= Exercise objective =
Every line holding "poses" should be copied from the records below.

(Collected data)
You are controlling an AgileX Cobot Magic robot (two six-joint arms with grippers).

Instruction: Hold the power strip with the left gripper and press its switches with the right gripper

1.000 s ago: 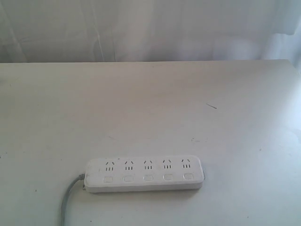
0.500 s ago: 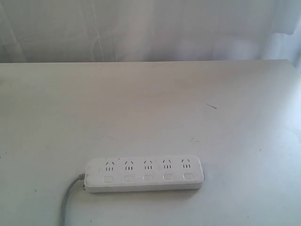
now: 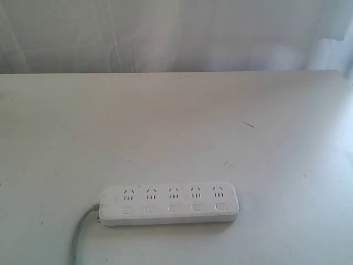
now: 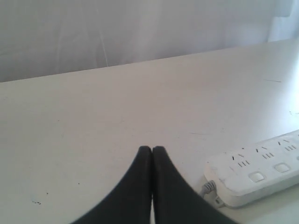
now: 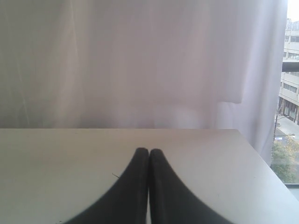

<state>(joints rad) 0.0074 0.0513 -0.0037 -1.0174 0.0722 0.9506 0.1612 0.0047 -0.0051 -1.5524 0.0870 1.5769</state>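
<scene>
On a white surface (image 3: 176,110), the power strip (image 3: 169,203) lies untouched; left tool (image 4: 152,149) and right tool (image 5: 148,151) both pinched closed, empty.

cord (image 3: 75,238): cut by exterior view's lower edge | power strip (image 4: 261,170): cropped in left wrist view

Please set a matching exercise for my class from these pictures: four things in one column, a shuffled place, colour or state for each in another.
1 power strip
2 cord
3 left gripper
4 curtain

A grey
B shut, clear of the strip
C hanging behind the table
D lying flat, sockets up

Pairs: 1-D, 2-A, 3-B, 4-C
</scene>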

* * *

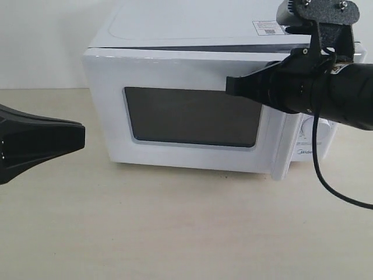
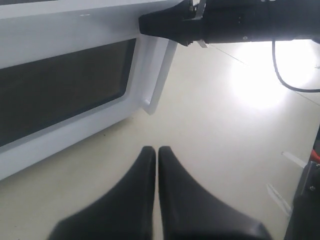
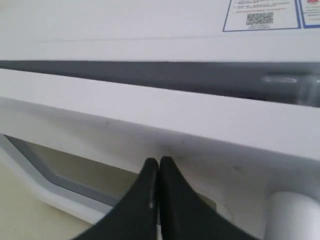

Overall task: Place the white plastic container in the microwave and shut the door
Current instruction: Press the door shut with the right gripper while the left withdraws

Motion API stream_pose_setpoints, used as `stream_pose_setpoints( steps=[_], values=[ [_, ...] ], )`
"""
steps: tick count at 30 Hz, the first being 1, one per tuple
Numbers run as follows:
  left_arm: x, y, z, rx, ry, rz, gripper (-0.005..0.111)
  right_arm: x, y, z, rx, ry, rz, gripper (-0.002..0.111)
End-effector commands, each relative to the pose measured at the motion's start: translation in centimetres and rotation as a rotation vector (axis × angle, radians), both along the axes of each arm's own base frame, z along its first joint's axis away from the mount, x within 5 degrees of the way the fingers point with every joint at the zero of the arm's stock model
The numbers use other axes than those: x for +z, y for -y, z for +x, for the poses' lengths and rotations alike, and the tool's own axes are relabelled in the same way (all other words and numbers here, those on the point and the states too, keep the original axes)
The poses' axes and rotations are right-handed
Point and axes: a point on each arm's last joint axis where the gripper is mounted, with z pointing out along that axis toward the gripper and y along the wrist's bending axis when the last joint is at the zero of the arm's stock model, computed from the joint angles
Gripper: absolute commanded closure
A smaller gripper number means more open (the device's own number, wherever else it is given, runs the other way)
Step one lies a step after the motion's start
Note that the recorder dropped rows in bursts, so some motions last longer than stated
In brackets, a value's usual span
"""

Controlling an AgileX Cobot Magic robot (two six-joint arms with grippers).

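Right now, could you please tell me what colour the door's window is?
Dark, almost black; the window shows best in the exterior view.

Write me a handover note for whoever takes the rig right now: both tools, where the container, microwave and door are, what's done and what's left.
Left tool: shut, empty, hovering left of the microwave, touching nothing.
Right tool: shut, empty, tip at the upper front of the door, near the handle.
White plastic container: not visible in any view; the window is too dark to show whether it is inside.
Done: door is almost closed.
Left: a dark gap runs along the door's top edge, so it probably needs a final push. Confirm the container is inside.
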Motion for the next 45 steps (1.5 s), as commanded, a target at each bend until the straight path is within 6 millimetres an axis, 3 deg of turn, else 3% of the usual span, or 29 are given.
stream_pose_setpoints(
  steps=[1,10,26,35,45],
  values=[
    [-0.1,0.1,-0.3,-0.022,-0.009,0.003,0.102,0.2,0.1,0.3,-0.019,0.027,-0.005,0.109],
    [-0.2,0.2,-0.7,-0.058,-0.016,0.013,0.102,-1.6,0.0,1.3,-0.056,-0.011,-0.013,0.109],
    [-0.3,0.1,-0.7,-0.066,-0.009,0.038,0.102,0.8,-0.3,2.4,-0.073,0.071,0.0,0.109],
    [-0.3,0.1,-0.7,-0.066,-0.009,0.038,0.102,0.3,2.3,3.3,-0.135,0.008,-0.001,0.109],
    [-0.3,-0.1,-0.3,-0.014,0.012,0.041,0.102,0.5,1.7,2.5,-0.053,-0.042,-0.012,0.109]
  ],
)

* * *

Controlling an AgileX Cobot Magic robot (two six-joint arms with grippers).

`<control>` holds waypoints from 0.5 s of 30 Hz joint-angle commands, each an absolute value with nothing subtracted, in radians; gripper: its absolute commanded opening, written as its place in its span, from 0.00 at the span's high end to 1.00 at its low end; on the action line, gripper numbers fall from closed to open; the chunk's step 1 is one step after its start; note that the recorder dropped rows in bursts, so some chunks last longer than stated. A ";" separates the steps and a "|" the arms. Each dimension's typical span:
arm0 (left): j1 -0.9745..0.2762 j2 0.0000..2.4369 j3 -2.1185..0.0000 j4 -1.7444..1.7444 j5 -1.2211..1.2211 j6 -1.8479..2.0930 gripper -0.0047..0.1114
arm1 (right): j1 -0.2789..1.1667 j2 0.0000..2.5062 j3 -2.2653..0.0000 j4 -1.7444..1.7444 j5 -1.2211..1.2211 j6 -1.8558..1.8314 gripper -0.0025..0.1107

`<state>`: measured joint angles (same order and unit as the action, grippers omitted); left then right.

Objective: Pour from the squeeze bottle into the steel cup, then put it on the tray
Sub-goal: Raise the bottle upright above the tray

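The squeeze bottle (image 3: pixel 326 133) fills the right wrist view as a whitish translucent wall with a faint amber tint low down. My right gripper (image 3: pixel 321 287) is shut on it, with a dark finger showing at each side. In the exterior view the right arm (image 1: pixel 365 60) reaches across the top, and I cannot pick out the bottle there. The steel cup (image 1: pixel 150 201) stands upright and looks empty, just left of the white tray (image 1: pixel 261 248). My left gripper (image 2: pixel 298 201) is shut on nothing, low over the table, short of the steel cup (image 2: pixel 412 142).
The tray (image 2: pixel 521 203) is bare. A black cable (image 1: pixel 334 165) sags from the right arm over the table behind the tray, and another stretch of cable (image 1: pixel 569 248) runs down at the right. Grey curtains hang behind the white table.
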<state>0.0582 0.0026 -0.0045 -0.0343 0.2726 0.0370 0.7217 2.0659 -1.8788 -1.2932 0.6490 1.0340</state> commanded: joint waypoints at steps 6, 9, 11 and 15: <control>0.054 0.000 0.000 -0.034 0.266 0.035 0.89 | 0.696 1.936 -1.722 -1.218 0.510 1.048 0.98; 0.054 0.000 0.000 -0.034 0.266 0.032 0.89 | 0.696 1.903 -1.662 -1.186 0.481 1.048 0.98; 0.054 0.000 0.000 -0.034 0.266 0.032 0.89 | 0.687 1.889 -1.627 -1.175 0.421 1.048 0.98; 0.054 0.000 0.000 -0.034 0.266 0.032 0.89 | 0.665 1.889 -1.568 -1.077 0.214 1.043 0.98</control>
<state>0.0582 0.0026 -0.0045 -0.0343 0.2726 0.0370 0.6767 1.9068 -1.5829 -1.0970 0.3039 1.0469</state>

= Result of this task =
The numbers use other axes than those: x for +z, y for -y, z for +x, for the poses' lengths and rotations alike, and the tool's own axes are relabelled in the same way (all other words and numbers here, those on the point and the states too, keep the original axes)
The poses' axes and rotations are right-handed

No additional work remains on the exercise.